Over the past 100 years, global temperatures have risen by an average amount of 0.8° C (1.4° F), which according to the Intergovernmental Panel on Climate Change (IPCC), is due largely to humanity's release of pollutants into the atmosphere. Now an international team of researchers has analyzed almost 40 years worth of data in order to quantify exactly what fraction of the change can be attributed to mankind based on events and trends in different regions.
The study was undertaken by researchers at Germany's Potsdam Institute for Climate Impact Research and Lawrence Berkeley National Laboratory in California, working together to develop a novel way of assessing humanity's impact on the planet's climate.
The team focused on individual regional impact events identified by the IPCC, such as melting glaciers or Alaskan wildfires, taking place between 1971 and 2010. Using a specially-developed algorithm, the researchers worked through each event, judging whether the gathered data on the local climate was sufficiently detailed to allow conclusions to be drawn, and whether the models used to analyze said data were sufficiently detailed and appropriately tailored to the region.

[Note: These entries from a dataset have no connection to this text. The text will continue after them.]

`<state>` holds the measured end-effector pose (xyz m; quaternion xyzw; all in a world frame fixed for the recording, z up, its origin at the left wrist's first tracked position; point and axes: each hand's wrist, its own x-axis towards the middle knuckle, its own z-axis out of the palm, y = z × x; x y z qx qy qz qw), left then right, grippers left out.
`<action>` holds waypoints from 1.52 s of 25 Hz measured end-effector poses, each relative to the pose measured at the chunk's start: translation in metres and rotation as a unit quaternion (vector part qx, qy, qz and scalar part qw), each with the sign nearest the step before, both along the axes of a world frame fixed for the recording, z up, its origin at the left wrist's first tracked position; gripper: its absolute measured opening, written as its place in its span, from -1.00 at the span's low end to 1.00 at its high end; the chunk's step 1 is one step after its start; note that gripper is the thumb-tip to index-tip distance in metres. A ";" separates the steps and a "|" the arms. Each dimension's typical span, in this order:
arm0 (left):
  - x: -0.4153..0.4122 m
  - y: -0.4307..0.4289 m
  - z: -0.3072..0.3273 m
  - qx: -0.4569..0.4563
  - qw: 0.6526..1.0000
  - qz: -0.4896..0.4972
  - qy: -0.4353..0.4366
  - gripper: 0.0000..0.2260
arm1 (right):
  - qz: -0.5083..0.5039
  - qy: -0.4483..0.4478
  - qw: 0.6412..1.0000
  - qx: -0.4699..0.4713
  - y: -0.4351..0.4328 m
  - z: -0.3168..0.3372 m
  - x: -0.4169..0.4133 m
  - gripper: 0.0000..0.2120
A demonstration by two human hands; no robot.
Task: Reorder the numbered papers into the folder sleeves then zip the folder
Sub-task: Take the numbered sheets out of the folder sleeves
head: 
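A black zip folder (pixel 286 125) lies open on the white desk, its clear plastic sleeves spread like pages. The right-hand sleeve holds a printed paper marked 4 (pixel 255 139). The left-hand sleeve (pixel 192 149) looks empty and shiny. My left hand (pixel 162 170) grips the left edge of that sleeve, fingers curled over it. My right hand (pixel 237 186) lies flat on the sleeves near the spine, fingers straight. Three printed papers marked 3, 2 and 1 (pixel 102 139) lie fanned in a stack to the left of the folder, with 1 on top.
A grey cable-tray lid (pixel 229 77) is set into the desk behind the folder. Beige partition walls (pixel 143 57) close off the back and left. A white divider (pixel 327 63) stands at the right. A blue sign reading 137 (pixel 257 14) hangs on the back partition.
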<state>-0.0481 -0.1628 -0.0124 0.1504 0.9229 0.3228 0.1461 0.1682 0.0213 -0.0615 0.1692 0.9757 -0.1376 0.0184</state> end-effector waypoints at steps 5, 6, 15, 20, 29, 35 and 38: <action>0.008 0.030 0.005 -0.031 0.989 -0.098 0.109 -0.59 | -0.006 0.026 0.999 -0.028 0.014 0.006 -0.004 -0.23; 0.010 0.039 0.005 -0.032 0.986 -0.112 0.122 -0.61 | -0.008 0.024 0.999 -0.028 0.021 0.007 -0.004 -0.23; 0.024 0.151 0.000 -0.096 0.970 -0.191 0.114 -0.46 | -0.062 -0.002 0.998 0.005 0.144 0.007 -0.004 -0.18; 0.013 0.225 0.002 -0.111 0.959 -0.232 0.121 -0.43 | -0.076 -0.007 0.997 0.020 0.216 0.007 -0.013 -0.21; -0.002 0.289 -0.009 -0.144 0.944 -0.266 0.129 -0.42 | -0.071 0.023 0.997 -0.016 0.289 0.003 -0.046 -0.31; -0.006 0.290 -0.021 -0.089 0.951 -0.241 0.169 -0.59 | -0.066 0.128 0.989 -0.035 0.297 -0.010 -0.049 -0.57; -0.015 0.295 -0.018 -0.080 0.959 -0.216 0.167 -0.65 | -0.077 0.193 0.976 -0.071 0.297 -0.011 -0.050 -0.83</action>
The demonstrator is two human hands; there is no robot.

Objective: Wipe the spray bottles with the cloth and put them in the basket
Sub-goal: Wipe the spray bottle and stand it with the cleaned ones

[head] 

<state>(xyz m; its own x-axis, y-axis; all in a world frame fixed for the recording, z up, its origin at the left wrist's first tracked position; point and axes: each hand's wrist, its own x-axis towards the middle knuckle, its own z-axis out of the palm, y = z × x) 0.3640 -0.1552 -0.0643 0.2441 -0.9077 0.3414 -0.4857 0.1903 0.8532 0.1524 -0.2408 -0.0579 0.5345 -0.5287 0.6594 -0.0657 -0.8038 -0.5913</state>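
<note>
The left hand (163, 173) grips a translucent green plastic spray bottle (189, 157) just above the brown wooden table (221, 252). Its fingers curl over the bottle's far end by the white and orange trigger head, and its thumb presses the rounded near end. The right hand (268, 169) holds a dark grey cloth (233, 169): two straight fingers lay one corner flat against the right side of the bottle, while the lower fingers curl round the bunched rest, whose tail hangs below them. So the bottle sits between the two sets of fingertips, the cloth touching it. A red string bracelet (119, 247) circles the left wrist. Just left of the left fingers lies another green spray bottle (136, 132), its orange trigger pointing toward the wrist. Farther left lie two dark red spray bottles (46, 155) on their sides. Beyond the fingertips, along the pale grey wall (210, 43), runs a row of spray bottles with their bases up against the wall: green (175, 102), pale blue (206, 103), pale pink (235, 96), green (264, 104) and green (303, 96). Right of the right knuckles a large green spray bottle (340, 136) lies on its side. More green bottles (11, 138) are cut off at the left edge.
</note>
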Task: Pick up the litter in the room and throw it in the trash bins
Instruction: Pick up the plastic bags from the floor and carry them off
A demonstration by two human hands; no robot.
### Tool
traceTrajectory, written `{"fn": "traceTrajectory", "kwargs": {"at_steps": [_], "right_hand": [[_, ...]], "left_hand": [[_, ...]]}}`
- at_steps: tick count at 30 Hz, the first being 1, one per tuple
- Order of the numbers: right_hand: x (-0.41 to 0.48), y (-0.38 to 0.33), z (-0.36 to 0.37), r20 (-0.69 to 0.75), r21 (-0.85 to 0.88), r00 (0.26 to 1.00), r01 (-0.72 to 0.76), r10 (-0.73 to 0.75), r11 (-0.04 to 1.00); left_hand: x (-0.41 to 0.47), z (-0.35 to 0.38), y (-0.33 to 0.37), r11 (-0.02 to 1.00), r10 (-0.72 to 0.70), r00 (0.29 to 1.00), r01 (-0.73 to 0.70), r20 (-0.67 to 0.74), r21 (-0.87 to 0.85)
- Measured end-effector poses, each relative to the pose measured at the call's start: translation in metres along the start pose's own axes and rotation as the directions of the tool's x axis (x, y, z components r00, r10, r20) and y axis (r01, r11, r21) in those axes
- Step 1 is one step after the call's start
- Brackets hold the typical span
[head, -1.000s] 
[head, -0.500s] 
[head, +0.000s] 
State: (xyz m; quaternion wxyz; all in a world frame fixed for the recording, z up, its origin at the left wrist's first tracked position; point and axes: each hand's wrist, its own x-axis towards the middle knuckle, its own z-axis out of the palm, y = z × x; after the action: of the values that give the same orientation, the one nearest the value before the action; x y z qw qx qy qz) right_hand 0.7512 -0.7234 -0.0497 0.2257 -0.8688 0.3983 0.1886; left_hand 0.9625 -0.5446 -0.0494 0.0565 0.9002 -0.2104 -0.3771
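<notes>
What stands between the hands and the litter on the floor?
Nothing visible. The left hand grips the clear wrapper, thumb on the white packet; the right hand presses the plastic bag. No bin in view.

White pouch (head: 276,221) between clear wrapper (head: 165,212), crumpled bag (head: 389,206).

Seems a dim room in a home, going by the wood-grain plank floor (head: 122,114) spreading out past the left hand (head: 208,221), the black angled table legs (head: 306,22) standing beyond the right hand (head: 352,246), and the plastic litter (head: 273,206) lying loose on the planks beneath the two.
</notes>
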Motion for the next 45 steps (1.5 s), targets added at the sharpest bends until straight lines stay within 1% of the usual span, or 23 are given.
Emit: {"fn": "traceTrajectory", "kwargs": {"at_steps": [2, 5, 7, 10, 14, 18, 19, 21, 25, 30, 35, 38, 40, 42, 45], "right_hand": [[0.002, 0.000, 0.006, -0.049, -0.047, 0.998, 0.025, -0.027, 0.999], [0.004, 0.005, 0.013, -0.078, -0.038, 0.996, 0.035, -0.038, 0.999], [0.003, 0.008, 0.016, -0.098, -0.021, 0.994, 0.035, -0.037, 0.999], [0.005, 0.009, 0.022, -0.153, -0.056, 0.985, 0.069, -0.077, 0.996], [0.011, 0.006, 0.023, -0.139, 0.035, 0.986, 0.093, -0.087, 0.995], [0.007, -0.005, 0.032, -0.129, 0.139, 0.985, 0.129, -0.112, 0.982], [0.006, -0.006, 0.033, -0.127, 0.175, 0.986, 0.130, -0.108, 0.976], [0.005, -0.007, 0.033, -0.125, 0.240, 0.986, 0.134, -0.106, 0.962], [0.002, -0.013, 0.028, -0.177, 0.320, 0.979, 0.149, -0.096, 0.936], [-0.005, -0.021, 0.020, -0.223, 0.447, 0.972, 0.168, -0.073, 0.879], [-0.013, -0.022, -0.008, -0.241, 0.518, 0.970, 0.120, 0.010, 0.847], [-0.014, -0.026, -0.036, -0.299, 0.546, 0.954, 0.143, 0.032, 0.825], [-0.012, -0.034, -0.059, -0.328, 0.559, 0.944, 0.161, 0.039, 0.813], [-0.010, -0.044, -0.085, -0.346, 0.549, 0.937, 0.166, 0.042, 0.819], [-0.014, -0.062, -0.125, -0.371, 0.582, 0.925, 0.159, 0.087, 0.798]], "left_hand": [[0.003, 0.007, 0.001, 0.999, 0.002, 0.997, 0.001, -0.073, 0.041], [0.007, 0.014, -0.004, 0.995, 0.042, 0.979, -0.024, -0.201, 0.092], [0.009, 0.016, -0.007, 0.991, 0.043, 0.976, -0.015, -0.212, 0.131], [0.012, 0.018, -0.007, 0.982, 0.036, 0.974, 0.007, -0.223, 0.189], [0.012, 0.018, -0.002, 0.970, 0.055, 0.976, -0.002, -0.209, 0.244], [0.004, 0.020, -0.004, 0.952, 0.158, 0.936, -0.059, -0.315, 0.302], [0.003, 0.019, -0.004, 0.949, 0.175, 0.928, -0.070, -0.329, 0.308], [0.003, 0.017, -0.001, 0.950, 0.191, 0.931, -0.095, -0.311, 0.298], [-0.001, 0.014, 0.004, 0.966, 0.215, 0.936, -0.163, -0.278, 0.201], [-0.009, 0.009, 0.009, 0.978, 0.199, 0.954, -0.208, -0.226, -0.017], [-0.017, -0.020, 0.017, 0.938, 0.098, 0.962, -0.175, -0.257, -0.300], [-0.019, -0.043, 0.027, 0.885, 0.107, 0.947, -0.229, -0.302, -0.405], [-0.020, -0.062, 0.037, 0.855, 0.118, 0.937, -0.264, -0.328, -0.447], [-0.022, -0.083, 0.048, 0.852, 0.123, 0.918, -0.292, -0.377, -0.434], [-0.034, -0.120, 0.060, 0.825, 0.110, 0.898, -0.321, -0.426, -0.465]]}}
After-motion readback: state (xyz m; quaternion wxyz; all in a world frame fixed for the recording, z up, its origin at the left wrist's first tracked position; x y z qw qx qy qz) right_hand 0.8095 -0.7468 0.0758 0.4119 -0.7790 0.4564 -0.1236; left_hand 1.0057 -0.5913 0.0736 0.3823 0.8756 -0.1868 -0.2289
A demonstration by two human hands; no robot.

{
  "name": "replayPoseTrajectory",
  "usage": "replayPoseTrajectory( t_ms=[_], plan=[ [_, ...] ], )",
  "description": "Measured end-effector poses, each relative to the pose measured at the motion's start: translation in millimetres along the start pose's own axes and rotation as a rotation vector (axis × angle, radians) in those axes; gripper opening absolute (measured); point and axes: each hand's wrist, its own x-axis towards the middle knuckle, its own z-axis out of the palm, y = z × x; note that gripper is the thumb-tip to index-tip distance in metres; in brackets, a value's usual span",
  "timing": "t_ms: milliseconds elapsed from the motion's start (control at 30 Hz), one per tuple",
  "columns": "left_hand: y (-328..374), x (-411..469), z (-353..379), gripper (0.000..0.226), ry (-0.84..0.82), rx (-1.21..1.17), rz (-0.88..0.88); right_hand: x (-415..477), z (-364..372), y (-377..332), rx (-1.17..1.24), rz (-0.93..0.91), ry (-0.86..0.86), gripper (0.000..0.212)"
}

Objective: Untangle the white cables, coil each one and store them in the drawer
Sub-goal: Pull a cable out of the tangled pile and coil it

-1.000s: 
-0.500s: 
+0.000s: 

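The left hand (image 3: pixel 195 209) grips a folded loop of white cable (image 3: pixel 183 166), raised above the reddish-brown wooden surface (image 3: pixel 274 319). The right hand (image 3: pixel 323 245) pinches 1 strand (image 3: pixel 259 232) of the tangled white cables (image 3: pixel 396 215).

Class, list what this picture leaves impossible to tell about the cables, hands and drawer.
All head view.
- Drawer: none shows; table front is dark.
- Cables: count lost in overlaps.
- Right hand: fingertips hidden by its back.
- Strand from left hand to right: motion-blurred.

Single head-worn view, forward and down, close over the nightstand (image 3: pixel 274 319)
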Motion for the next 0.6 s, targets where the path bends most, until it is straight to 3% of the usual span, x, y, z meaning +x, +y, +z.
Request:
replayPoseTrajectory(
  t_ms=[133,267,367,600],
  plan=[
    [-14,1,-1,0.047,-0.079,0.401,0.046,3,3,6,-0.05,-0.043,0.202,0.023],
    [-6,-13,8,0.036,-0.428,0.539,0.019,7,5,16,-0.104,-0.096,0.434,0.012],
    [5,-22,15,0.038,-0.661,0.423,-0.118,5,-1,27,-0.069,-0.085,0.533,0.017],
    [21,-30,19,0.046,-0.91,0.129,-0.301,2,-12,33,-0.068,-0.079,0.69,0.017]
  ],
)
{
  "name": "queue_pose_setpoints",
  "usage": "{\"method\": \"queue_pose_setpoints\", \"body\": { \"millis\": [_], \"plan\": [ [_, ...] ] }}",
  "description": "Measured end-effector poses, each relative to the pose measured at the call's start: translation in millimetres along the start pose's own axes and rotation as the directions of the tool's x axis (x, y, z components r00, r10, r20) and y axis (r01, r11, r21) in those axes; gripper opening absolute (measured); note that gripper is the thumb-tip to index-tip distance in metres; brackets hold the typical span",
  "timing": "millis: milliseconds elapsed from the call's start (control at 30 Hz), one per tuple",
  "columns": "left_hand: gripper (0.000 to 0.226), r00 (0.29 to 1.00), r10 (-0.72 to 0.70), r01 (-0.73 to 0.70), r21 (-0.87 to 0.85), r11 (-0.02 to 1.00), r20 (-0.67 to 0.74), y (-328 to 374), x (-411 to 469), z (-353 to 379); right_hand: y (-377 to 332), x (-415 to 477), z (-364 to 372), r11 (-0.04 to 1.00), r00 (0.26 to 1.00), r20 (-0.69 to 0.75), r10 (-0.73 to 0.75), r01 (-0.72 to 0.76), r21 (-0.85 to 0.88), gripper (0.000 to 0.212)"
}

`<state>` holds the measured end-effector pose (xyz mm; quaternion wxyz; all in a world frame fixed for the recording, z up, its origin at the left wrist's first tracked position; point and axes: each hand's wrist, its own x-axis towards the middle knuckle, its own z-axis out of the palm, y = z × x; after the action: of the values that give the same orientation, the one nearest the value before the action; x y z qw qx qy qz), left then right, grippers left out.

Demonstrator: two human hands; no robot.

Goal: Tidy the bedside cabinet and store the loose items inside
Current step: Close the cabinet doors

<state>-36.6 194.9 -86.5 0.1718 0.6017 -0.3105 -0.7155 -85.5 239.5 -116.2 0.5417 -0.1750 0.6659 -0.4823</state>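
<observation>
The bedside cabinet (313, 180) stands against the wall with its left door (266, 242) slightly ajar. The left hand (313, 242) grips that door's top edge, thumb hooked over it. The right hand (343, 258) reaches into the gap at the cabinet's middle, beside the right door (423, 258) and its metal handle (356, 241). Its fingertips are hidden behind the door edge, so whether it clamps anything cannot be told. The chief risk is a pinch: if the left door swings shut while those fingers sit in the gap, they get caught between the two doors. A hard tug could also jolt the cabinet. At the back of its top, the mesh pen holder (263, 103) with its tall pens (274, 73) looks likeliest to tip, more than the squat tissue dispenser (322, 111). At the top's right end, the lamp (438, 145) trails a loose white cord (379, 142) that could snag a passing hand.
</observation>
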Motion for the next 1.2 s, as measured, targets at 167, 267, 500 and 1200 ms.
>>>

Once those criteria were met, the algorithm compared the observed results with numerous model simulations of what would have occurred with and without the presence of harmful emissions resulting from human activities. Each event was then given a score to describe the measure of confidence in human-generated emissions having affected the change in climate, and those results combined to provide an overall conclusion.
While the link between the harmful emissions and changes in rainfall were weak, when it came to cases of warming over land or in coastal areas, a strong correlation – almost two thirds of the recorded impacts – were found to be the result of human activity. Furthermore, in cases where the connection between the emissions and local warming was found to be weak, this was usually due to insufficient data rather than evidence of other causes.
According to the researchers, the new study is a big step forward. Previous work looked more at the big picture, without studying individual events in detail.
"Our analysis is the first to bridge these gaps for a large range of impacts, by assessing the role of human-related emissions in each impact individually, including impacts related to trends in precipitation and sea ice," said the Potsdam Institute's Dr. Gerrit Hansen.
The findings are published in the journal Nature Climate Change.